## TASK
Print exactly the lines that run from the first line of the material to the line containing "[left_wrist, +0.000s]", both ends included, and skip the pictures.

※ ※ ※

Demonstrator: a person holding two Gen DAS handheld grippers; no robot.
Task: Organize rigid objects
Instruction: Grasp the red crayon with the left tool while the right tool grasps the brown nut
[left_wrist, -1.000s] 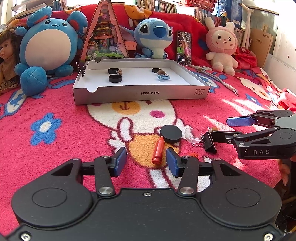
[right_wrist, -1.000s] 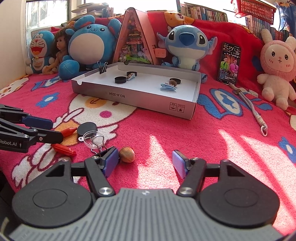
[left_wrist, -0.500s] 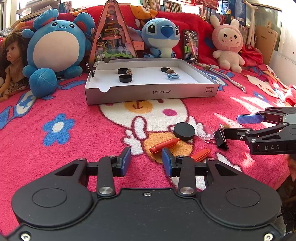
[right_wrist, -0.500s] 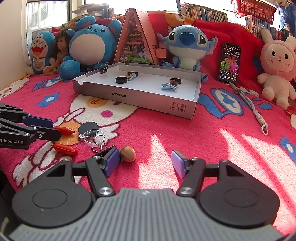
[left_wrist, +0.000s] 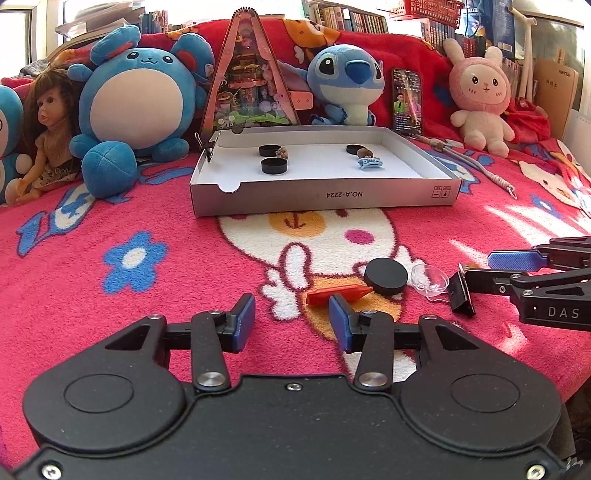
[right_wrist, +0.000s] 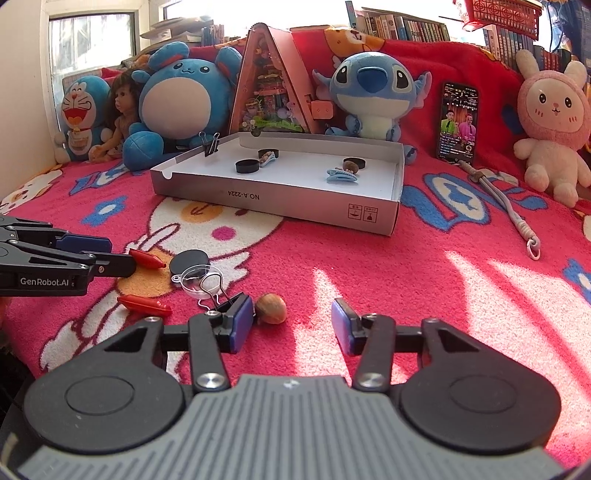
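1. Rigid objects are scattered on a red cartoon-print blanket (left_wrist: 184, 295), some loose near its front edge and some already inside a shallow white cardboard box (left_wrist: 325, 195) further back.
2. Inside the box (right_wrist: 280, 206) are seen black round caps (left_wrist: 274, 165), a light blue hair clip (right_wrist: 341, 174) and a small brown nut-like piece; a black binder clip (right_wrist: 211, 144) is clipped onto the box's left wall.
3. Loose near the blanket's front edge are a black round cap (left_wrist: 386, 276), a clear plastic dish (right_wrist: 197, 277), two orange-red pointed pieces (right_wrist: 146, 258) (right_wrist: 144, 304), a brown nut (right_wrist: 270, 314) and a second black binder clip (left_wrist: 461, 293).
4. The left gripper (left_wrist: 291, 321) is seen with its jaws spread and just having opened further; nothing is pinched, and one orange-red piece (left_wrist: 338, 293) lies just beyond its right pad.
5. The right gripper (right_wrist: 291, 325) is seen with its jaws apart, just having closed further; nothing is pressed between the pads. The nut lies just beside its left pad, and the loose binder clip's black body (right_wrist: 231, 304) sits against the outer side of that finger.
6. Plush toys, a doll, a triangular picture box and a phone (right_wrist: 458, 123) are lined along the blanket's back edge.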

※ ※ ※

## EXERCISE SOLUTION
Demonstrator: a person holding two Gen DAS handheld grippers; no robot.
Task: Organize rigid objects
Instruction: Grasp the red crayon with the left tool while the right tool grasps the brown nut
[left_wrist, -1.000s] 
[right_wrist, -1.000s] 
[left_wrist, -0.500s] 
[right_wrist, -0.500s] 
[left_wrist, +0.000s] 

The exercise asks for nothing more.